--- Task item ---
Which of the lines below include "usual"? Each one should be copied out.

--- Given data ---
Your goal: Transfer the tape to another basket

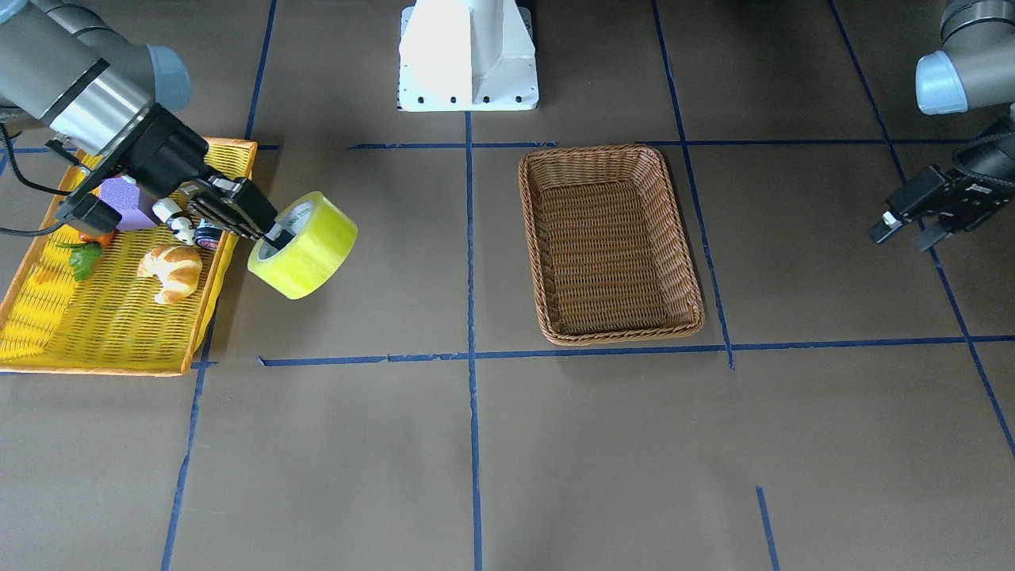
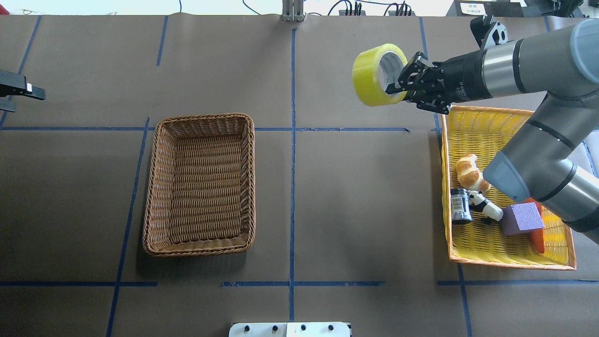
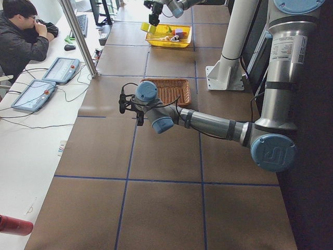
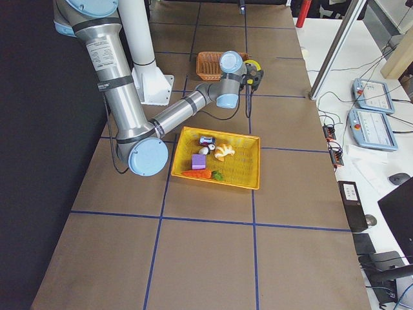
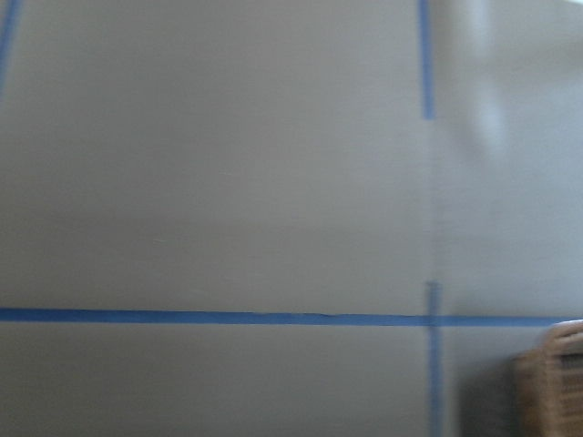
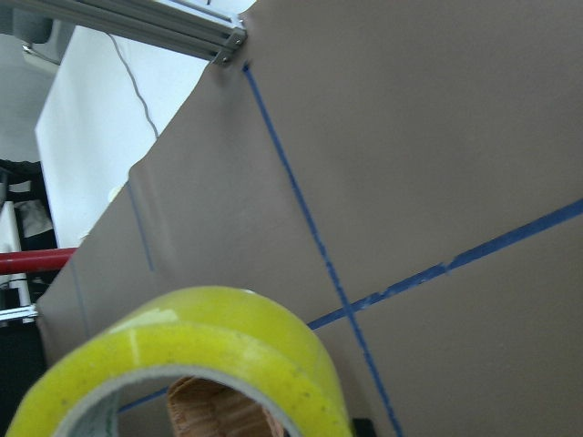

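The yellow-green tape roll (image 1: 305, 254) hangs in the air just beside the yellow basket, between it and the wicker basket. My right gripper (image 1: 273, 230) is shut on the roll's wall, with one finger inside the core. The same roll (image 2: 369, 75) and gripper (image 2: 398, 89) show in the overhead view, and the roll fills the bottom of the right wrist view (image 6: 182, 337). The brown wicker basket (image 1: 610, 151) (image 2: 201, 117) stands empty near the table's middle. My left gripper (image 2: 23, 91) (image 1: 912, 222) hovers open and empty at the far side, away from both baskets.
The yellow plastic basket (image 1: 103, 369) (image 2: 510, 264) holds a croissant (image 2: 470, 171), a small can (image 2: 461, 206), a cow figure (image 2: 484, 206), a purple block (image 2: 522, 217) and a carrot (image 2: 538, 238). The white robot base (image 1: 468, 55) stands behind the table's middle. An operator sits beyond the table in the left view.
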`<state>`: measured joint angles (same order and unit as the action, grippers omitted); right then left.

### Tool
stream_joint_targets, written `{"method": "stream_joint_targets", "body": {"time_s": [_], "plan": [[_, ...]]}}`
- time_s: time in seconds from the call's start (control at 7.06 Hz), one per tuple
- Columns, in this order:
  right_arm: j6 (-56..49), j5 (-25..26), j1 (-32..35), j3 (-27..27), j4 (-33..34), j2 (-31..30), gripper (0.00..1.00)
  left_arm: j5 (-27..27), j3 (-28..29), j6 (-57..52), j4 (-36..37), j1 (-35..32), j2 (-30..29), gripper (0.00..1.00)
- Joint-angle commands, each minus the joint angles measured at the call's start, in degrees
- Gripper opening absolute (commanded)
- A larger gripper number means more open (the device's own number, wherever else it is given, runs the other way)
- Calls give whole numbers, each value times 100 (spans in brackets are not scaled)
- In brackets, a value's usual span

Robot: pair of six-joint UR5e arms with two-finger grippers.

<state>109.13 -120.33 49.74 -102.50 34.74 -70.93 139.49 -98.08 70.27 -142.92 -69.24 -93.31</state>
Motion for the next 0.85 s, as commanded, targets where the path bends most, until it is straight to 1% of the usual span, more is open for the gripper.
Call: {"method": "stream_joint_targets", "body": {"time_s": [0.0,0.14,0.28,0.42,0.57,0.71], "plan": [[1001,431,-411,-7,-1227,-9,0,52,-18,2750,-1985,541,-230,100],[1301,431,-551,-7,-1702,0,0,0,-18,3869,-2838,795,-362,100],[1452,449,-753,2,-2125,9,0,-18,-71,4759,-3421,885,-503,100],[1470,544,-990,-7,-2407,18,0,-27,-271,5403,-3653,1095,-687,100],[1471,632,-1218,2,-2776,18,0,-445,-587,6019,-3673,1375,-889,100],[1471,633,-1368,-16,-2910,18,0,-1397,-1060,6599,-3769,2005,-926,100]]}}
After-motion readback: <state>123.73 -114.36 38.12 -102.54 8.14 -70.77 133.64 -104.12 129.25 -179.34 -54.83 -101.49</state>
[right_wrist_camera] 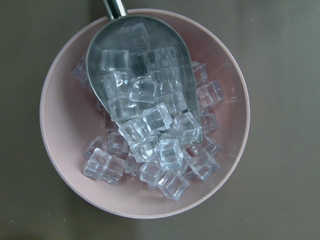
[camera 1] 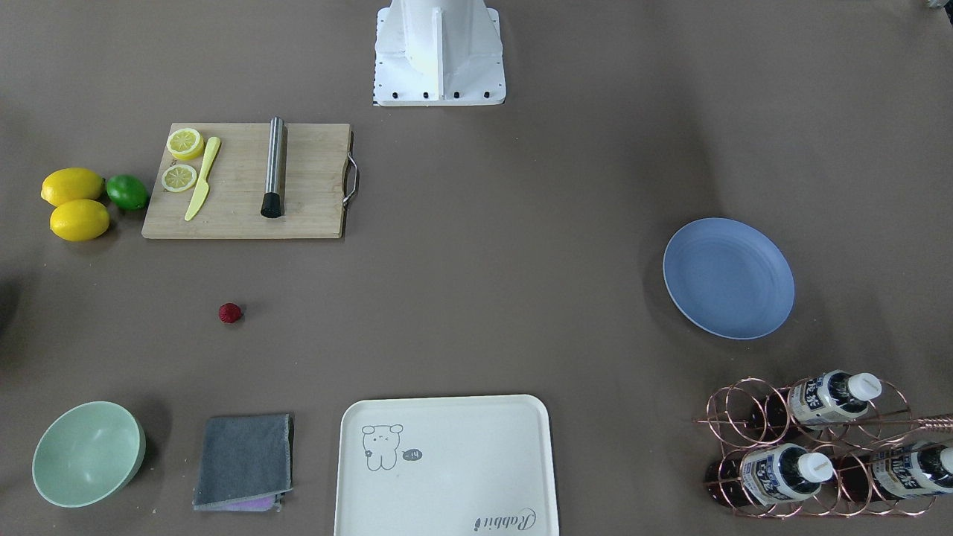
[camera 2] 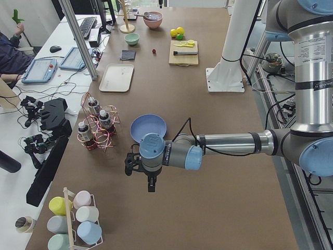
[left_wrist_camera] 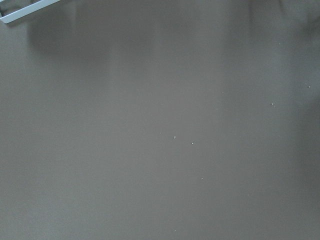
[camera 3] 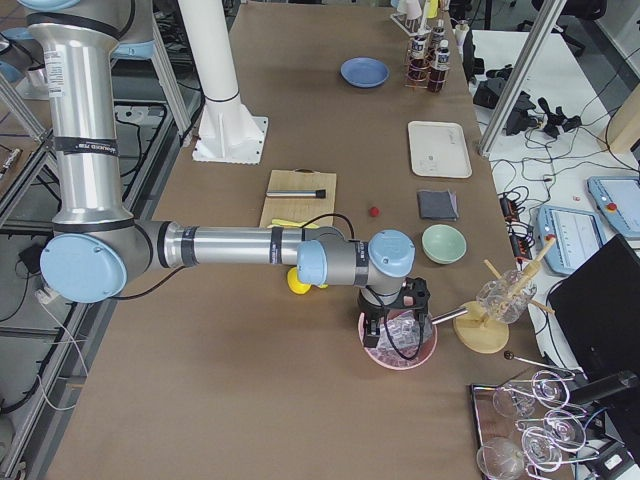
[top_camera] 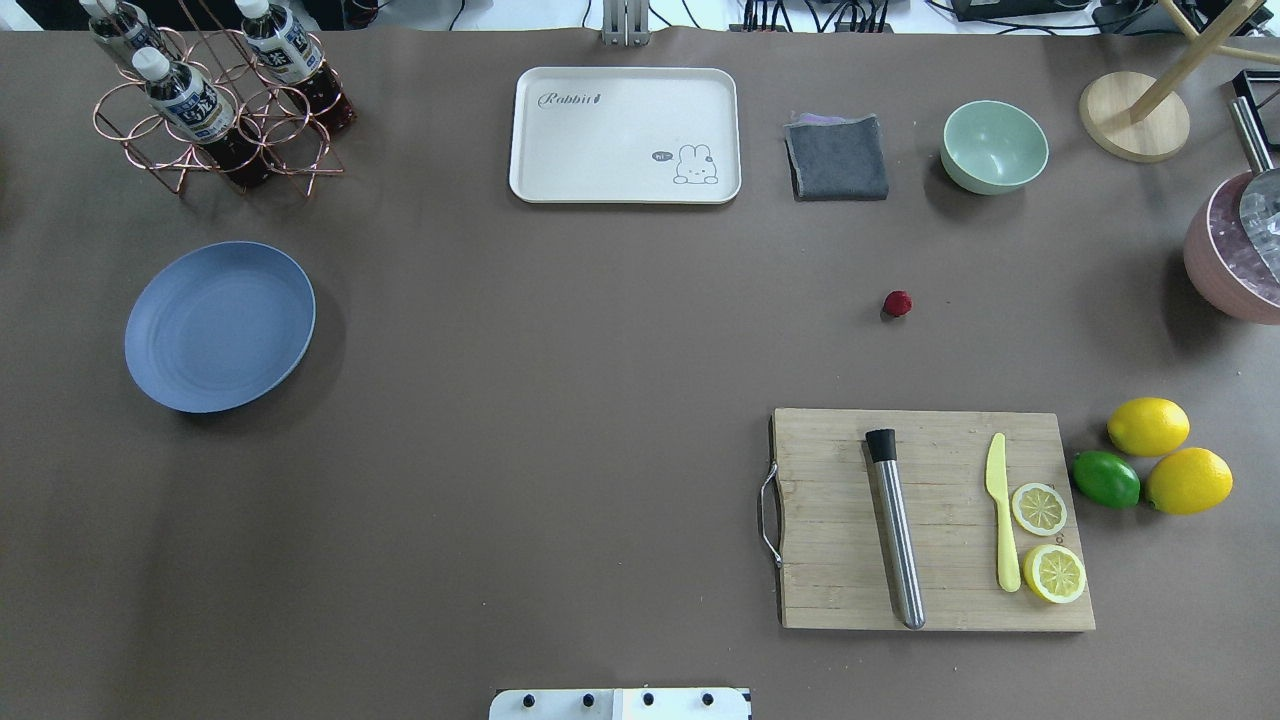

--- Result for this exercise ---
- In brackets, a value's usual span
Motion for the next 0.85 s, as commanded, targets where the path bends most, until it is straight to 1% of the usual span, more is open for the gripper.

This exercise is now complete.